Alors que le régime de Daniel Ortega et Rosario Murillo renforce son emprise sur le Nicaragua, traverser la frontière vers le Costa Rica devient un défi croissant pour de nombreux Nicaraguayens. Entre restrictions, surveillance accrue et flux migratoires constants, la frontière entre ces deux pays reflète les tensions politiques et économiques qui marquent la région.
Une migration devenue un casse-tête
Les fêtes de fin d’année sont passées, mais les routes entre le Nicaragua et le Costa Rica restent encombrées. Décembre est marqué par les départs, tandis que janvier voit les retours s’intensifier. Chaque année, des milliers de Nicaraguayens résidant au Costa Rica reviennent brièvement dans leur pays natal pour voir leur famille. Parmi eux, on trouve des travailleurs installés depuis plusieurs décennies, mais aussi des exilés ayant fui la répression politique qui s’est intensifiée depuis 2018.
Depuis fin décembre, il est devenu presque impossible de réserver un billet de bus pour traverser la frontière. Les files d’attente sont interminables, et les prix des tickets, quand ils sont disponibles, atteignent des sommets. Ce va-et-vient migratoire annuel illustre l’étroite relation entre les deux pays : le Costa Rica, avec son économie plus stable et son ancrage démocratique, a toujours été un refuge pour les Nicaraguayens, que ce soit pour des raisons économiques ou politiques. Aujourd’hui, plus de 200 000 exilés politiques s’y sont ajoutés, grossissant les rangs des travailleurs migrants qui occupent des emplois essentiels à l’économie costaricaine.
Une frontière poreuse mais sous pression
Si les postes-frontières officiels sont débordés, les routes clandestines connaissent elles aussi une activité fébrile. Les sentiers de Peñas Blancas, Santa Cecilia, Las Tablillas ou Los Chiles, disséminés le long de la frontière poreuse entre les deux pays, sont le théâtre d’un ballet incessant de migrants, de passeurs et de vendeurs ambulants.
Historiquement, le passage irrégulier des travailleurs nicaraguayens au Costa Rica était toléré par les deux gouvernements, qui le voyaient comme une nécessité économique. Mais le contexte politique tendu a changé la donne. Les contrôles sont renforcés, les patrouilles plus fréquentes, et ceux qui tentent d’entrer sans papiers s’exposent à des risques accrus. Malgré tout, chaque jour, des centaines de migrants bravent la boue et les dangers pour rejoindre le pays voisin, espérant y trouver un avenir meilleur.
Une répression qui s’étend jusque dans les transports
Pour ceux qui voyagent légalement, le parcours n’est pas plus simple. Depuis plusieurs mois, le gouvernement nicaraguayen a accru sa surveillance des voyageurs. À la frontière, les autorités scrutent les passeports, interrogeant longuement certains passagers et refusant parfois l’entrée ou la sortie du territoire sans explication claire.
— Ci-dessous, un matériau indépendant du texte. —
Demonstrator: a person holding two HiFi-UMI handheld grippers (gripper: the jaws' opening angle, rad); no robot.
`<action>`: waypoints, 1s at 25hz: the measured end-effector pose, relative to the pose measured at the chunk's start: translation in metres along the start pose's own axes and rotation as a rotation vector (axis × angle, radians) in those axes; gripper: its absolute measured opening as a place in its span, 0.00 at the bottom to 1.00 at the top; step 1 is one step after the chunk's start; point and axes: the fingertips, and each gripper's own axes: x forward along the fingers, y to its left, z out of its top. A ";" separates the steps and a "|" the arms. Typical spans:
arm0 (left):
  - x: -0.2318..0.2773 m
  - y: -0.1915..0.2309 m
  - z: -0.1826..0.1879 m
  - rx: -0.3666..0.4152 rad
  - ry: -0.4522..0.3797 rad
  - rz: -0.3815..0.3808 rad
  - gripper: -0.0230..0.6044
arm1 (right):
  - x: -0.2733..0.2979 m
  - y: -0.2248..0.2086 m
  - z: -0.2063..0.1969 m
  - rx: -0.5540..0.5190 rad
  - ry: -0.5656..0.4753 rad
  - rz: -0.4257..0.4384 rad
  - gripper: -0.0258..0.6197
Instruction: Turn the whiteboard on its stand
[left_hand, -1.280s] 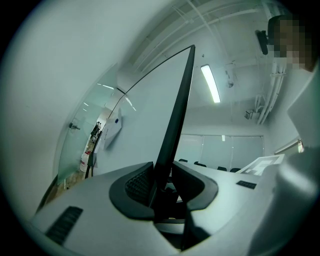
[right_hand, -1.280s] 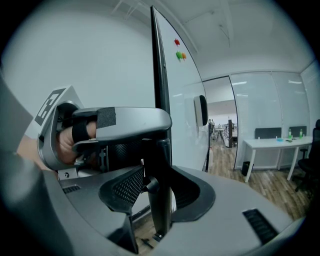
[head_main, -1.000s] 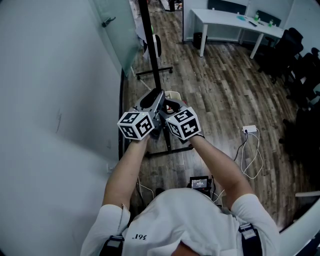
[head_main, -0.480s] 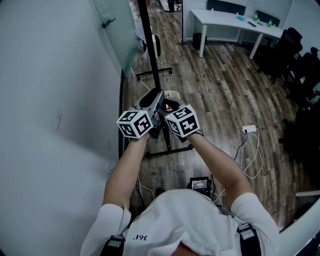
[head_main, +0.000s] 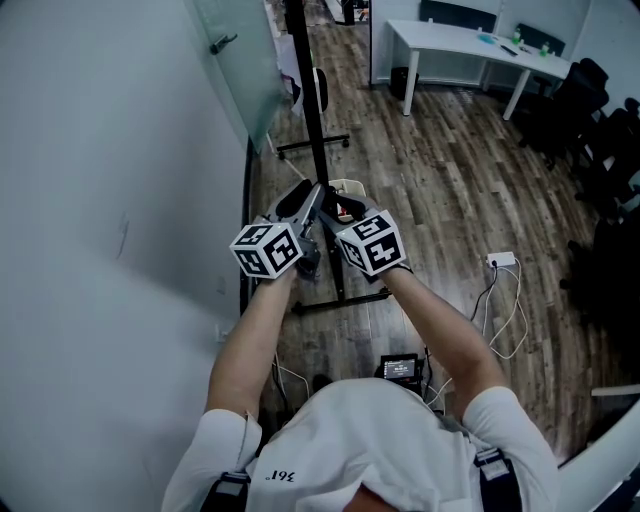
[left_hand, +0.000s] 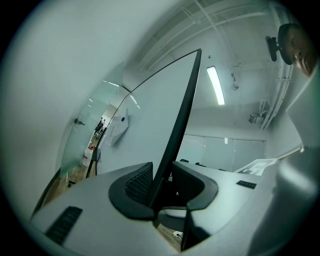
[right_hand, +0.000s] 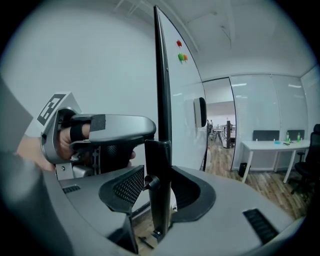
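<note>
The whiteboard (left_hand: 145, 125) stands almost edge-on, and its black frame (head_main: 305, 100) runs down to both grippers in the head view. My left gripper (head_main: 303, 207) is shut on that frame edge (left_hand: 182, 115), which passes between its pads (left_hand: 137, 185). Just beside it, my right gripper (head_main: 335, 212) is shut on the same frame (right_hand: 161, 75), at a black bracket with a small knob (right_hand: 150, 182). In the right gripper view the left gripper (right_hand: 105, 130) shows on the board's other side. The board's right face carries coloured magnets (right_hand: 181, 55) and an eraser (right_hand: 201, 112).
The stand's black feet (head_main: 335, 297) rest on the wood floor. A pale wall (head_main: 100, 200) and a glass door (head_main: 235, 60) are to the left. A white desk (head_main: 470, 45), black chairs (head_main: 590, 110), a power strip with cable (head_main: 497, 262) and a small device (head_main: 398, 366) lie around.
Both grippers and the frame edge have shifted only slightly in the view. The grips look the same.
</note>
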 end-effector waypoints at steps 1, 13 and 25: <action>-0.002 0.000 0.000 -0.001 -0.001 0.002 0.22 | -0.002 0.000 0.000 -0.005 -0.002 -0.003 0.32; -0.016 -0.008 0.005 0.001 -0.006 -0.003 0.22 | -0.032 -0.012 0.010 -0.001 -0.047 -0.053 0.32; -0.038 -0.030 0.016 0.017 -0.017 -0.017 0.22 | -0.066 -0.003 0.030 -0.008 -0.113 -0.069 0.25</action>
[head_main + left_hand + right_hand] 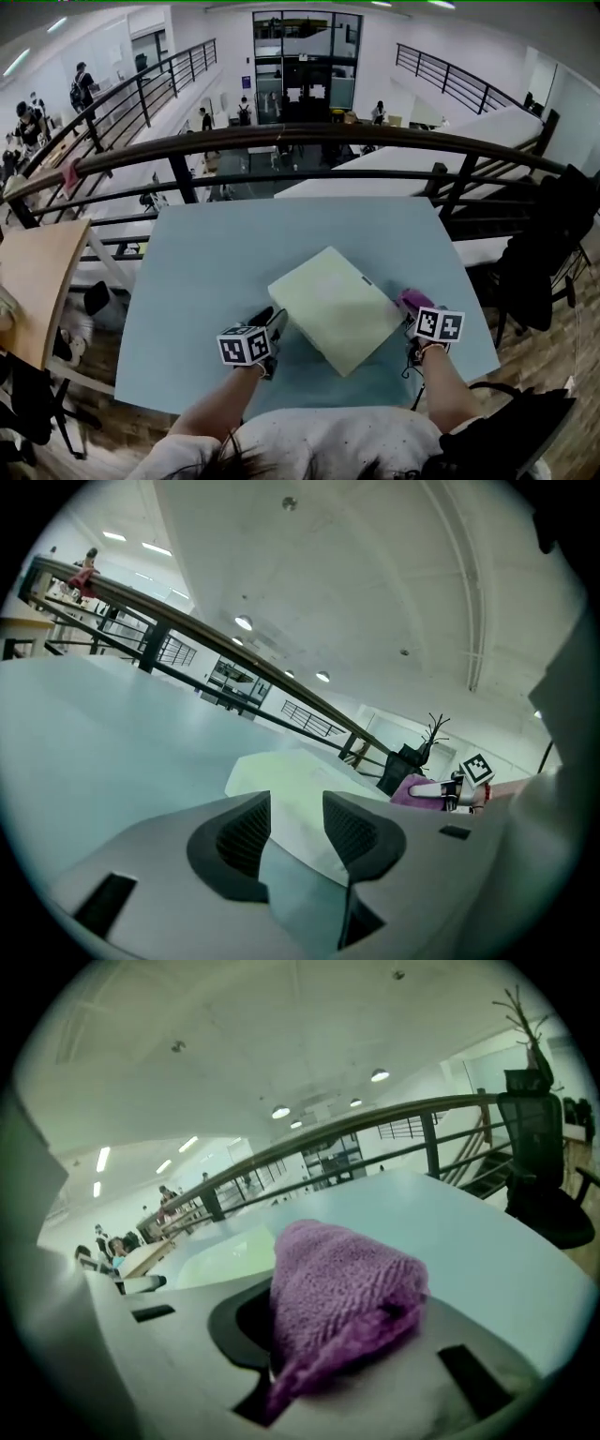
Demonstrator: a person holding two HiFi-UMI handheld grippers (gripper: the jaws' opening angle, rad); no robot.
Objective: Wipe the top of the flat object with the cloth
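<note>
A pale yellow-green flat object point(333, 307) lies askew in the middle of the light blue table point(206, 272). My left gripper point(275, 324) sits at its near left corner. In the left gripper view this gripper point(297, 829) is open, and the object's edge point(291, 778) shows just beyond the gap, with no pad pressing on it. My right gripper point(412, 314) hovers at the object's right corner, shut on a bunched purple cloth point(411, 301). The cloth point(342, 1293) fills the right gripper view and hides the pads.
A dark curved railing point(309, 136) runs behind the table's far edge, with an atrium and people below. A black chair point(544, 253) stands at the right and a wooden table point(37, 281) at the left. The person's arms reach in from the near edge.
</note>
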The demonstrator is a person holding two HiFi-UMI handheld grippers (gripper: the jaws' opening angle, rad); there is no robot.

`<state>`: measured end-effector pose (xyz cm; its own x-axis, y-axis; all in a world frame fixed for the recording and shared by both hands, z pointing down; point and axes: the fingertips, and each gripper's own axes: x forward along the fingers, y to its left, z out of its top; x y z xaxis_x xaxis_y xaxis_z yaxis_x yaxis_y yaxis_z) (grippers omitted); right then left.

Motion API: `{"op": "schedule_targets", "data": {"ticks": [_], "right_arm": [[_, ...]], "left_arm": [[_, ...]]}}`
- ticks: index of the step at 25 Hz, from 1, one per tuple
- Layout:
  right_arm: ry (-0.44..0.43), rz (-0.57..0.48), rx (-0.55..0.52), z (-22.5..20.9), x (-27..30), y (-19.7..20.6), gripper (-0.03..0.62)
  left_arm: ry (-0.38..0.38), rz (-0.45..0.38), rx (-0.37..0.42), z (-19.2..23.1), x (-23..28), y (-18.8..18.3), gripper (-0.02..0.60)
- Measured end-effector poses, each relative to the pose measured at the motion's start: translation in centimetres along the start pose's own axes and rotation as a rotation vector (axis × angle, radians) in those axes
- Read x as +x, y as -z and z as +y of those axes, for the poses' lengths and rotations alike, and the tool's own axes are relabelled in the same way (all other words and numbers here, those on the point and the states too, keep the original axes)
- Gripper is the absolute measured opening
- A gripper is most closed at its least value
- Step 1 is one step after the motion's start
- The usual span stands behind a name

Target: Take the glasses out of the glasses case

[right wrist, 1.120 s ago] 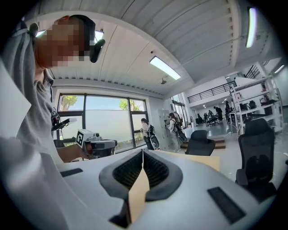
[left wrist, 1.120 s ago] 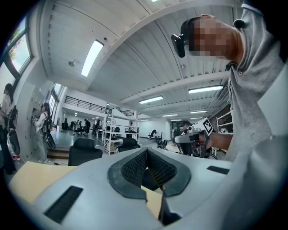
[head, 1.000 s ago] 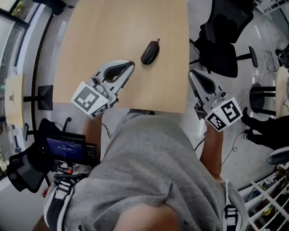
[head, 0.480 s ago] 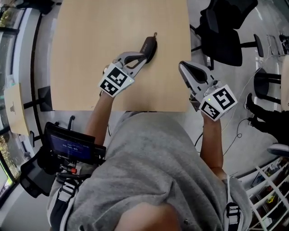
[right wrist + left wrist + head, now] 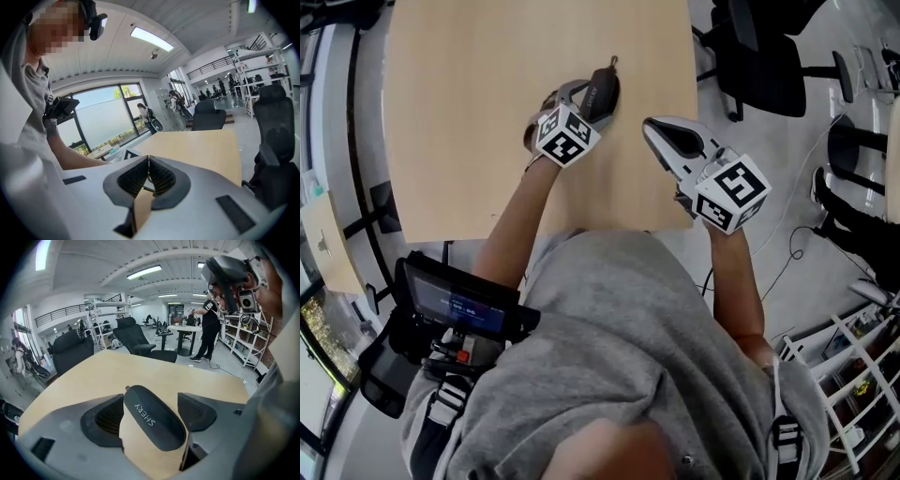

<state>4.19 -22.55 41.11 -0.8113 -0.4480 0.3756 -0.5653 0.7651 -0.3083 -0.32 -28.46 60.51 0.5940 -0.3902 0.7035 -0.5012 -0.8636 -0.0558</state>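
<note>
The dark oval glasses case (image 5: 606, 86) lies closed on the counter (image 5: 487, 94), toward its right half. The left gripper (image 5: 151, 414) straddles it; its fingers are opening, one on each long side, and press on nothing. The right gripper (image 5: 148, 174), at about 4 o'clock from the case, has its fingers pressed together and empty. The case looks light, semi-stiff and smooth, so it could skid. It is best pinched across its narrow middle, leaving the small pull at its 12 o'clock end free.

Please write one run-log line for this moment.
left gripper: opening, glasses case between jaws | right gripper: shut, empty | glasses case: closed, on table
</note>
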Motion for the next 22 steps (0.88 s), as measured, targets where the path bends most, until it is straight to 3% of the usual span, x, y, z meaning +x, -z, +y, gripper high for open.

Des témoignages font état d’arrestations arbitraires de personnes soupçonnées d’opposition au régime. Certains exilés de retour au Nicaragua pour les fêtes ont ainsi été empêchés de repartir, bloqués administrativement ou intimidés par les forces de sécurité. Cette politique vise à dissuader les allers-retours et à contrôler davantage les flux migratoires, en particulier ceux qui pourraient alimenter des voix critiques contre le pouvoir en place.
Une impasse pour les exilés ?
Face à ces obstacles, de nombreux Nicaraguayens se retrouvent piégés entre deux réalités. D’un côté, le Nicaragua continue de se durcir politiquement, rendant la vie difficile pour ceux qui restent. De l’autre, le Costa Rica, bien que plus stable, doit gérer l’afflux de migrants et la pression sociale que cela implique.
Pour les exilés politiques et les travailleurs précaires, l’avenir reste incertain. Chaque traversée de la frontière est une épreuve, un pari sur leur liberté et leur survie. Mais tant que la situation économique et politique du Nicaragua ne s’améliore pas, cette migration forcée continuera, au prix de nombreux sacrifices.